> **EXERCISE INSTRUCTIONS**
Scan the records below for the line containing "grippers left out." and the line containing "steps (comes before". Copy both, plus every line between, exactly.

· · ·

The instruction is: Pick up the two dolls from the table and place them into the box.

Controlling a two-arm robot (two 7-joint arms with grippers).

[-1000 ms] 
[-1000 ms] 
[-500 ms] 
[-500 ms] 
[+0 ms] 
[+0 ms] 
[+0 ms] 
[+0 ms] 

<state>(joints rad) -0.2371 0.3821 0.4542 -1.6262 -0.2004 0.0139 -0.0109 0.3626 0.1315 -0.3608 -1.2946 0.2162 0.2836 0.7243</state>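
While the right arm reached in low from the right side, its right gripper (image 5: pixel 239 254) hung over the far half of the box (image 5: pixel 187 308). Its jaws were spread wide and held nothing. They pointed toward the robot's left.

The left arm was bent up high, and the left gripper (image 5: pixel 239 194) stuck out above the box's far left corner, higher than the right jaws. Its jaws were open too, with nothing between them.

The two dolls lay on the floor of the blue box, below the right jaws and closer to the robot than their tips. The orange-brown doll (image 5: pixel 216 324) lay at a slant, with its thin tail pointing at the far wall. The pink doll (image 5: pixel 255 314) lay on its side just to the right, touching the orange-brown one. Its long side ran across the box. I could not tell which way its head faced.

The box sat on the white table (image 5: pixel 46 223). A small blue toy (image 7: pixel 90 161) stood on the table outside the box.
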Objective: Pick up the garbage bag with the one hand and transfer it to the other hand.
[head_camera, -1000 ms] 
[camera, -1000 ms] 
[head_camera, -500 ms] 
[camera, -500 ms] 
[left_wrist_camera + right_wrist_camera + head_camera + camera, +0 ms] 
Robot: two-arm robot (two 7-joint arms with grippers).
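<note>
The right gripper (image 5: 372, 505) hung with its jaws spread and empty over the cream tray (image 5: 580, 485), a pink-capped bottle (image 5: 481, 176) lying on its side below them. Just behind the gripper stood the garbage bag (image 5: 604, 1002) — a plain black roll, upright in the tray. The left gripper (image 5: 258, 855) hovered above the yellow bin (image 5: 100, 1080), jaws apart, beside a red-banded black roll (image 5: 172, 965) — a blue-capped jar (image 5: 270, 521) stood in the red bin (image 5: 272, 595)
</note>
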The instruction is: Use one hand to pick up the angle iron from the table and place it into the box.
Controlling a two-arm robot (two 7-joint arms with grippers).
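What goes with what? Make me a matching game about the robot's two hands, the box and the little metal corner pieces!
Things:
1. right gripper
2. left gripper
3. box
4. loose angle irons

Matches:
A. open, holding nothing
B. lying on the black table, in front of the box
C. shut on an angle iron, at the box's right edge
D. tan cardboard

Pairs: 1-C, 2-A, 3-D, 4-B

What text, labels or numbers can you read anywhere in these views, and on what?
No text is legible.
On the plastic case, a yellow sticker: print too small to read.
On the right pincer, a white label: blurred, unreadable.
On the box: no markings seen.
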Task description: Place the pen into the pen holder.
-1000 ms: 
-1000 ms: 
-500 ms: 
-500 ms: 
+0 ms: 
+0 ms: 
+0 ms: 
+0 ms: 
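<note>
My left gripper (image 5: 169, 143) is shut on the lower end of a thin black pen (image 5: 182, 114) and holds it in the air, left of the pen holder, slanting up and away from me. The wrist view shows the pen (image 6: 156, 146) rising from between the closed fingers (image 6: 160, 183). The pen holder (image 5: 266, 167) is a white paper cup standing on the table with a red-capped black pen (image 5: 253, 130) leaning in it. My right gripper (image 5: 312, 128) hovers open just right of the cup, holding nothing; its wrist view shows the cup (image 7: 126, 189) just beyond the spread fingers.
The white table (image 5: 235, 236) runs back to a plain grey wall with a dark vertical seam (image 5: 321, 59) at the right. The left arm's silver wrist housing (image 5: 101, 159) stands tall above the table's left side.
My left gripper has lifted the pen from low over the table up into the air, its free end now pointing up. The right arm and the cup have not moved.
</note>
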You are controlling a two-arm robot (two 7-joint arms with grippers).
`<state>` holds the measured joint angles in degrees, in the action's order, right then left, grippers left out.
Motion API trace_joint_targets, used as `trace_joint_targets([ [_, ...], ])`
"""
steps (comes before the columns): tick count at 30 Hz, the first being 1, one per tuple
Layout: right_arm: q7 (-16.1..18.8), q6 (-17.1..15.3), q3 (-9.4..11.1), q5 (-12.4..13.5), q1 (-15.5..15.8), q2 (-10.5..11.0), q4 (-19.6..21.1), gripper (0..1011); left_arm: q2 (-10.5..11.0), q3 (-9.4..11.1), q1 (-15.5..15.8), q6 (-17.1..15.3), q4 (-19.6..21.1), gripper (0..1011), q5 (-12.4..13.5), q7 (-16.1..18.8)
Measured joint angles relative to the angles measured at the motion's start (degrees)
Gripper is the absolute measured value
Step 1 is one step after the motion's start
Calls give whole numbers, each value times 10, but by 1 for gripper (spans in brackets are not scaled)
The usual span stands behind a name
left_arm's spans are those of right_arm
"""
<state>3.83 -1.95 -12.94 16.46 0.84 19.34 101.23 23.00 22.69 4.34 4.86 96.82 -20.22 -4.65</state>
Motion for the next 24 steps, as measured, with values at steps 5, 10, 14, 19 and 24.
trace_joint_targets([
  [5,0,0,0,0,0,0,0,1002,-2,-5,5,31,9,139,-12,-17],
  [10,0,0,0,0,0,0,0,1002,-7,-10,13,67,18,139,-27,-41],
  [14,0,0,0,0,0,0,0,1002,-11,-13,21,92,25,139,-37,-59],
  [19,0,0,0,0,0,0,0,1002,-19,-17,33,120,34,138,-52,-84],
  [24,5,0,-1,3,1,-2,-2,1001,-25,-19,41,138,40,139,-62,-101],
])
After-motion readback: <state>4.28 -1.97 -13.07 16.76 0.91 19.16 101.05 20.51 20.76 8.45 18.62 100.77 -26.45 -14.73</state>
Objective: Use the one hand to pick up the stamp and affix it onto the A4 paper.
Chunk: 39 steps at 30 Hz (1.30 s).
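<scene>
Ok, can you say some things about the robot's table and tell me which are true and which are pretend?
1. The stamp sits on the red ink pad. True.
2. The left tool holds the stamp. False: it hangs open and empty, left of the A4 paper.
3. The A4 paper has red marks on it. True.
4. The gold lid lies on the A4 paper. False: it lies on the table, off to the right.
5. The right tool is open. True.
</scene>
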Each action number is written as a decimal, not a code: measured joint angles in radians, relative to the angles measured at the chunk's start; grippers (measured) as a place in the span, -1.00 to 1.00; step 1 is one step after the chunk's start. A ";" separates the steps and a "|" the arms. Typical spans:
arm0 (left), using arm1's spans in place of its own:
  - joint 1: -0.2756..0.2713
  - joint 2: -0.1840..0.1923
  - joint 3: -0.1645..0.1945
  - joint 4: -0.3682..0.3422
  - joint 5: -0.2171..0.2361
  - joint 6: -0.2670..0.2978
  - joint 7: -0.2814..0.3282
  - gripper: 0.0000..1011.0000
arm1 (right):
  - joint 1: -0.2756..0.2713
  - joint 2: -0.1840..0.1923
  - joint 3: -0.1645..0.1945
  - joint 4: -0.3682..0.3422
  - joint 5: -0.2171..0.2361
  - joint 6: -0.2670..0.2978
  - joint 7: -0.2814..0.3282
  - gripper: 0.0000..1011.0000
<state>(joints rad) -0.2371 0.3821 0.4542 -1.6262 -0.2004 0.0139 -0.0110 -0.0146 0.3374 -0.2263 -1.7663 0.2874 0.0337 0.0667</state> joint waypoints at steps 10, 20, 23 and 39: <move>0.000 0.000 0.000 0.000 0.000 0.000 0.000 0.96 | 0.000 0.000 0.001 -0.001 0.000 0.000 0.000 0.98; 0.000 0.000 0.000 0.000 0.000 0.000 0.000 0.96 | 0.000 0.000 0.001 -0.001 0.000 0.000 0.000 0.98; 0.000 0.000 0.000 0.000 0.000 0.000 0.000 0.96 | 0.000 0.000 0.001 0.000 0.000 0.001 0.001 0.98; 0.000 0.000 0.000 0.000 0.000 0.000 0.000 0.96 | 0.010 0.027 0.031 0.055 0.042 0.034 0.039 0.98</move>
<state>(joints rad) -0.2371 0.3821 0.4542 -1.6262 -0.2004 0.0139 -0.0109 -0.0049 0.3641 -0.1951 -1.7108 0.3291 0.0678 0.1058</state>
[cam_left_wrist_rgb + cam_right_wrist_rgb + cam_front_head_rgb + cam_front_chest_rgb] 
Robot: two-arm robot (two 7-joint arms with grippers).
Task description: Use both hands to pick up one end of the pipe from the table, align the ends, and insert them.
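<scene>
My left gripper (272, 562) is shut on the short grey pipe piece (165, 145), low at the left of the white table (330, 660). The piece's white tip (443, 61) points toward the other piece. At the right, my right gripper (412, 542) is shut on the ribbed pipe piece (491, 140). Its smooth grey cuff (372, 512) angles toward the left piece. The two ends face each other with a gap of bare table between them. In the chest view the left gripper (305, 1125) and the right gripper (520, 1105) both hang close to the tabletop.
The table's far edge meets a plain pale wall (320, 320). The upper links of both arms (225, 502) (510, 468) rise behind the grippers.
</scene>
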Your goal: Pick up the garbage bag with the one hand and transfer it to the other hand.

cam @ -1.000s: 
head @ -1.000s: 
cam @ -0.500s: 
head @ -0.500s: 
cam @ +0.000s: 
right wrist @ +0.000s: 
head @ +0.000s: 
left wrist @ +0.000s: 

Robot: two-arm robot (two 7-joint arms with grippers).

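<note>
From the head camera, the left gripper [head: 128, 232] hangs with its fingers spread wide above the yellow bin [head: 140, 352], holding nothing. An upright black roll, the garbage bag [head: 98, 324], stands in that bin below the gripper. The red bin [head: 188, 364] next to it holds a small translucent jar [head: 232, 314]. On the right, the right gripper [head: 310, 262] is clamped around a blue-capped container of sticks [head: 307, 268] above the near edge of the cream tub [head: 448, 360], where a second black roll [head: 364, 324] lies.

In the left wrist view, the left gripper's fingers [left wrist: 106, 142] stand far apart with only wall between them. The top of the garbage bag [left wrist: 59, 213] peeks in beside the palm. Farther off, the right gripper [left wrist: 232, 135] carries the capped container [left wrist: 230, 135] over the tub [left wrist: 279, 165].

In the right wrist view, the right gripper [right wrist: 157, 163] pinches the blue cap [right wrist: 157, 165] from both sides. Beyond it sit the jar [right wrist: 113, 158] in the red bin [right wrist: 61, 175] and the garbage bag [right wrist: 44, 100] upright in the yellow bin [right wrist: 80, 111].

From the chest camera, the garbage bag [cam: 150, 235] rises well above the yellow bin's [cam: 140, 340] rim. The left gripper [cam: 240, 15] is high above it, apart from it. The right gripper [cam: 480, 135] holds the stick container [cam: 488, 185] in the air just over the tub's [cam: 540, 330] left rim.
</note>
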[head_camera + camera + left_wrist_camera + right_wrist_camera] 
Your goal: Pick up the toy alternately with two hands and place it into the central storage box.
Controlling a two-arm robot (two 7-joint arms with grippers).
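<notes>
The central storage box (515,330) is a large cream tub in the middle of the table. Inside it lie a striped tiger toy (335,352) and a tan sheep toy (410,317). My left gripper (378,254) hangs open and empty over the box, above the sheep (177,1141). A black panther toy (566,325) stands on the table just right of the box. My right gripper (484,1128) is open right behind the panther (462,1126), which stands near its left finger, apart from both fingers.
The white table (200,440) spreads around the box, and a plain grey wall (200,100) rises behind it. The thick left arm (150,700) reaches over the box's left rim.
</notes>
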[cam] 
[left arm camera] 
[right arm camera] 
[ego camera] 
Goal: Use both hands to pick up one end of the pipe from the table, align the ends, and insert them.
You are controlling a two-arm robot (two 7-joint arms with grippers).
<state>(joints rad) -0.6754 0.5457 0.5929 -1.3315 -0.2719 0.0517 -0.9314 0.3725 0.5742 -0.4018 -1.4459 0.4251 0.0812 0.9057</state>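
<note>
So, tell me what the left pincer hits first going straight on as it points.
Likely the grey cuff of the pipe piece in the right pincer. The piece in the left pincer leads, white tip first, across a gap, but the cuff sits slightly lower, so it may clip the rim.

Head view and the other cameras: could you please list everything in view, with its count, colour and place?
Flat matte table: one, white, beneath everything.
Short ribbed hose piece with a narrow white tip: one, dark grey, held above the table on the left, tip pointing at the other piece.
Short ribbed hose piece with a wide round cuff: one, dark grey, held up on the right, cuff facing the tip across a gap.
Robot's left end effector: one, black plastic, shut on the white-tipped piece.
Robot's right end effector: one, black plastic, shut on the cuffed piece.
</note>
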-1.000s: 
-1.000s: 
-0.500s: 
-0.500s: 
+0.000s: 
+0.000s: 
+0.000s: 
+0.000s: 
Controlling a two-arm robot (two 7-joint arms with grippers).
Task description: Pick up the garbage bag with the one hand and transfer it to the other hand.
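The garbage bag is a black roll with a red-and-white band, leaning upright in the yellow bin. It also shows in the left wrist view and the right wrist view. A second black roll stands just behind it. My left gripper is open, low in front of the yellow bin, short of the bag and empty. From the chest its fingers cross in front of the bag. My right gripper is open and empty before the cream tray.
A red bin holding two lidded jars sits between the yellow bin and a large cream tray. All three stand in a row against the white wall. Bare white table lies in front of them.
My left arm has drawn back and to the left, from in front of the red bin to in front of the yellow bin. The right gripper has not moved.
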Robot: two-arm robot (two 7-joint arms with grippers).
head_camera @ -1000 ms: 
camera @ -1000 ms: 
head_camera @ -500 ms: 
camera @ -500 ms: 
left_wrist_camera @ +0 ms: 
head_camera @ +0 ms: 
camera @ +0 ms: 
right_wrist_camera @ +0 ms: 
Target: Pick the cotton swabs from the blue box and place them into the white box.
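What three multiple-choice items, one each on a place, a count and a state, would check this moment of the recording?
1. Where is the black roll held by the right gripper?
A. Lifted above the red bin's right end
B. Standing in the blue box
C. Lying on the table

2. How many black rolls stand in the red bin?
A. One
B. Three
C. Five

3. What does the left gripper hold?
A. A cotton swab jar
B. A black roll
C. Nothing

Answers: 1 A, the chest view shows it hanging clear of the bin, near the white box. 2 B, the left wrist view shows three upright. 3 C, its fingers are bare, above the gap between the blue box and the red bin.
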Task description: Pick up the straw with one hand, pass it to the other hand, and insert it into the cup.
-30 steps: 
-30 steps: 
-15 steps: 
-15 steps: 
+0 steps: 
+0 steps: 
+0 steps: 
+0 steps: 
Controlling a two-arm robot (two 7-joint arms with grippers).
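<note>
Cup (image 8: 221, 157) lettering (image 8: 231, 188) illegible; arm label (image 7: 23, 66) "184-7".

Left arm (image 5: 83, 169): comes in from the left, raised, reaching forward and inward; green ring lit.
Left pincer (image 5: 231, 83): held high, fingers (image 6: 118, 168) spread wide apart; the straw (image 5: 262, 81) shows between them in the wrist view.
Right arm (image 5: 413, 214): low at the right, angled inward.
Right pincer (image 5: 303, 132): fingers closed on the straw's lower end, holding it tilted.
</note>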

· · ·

> **TASK ANSWER**
`<state>` holds the measured joint angles in degrees, in the action's order, right then left, grippers left out.
Motion API trace_joint_targets, used as `trace_joint_targets([ [_, ...], ])`
"""
steps (comes before the columns): tick count at 30 Hz, the first being 1, one per tuple

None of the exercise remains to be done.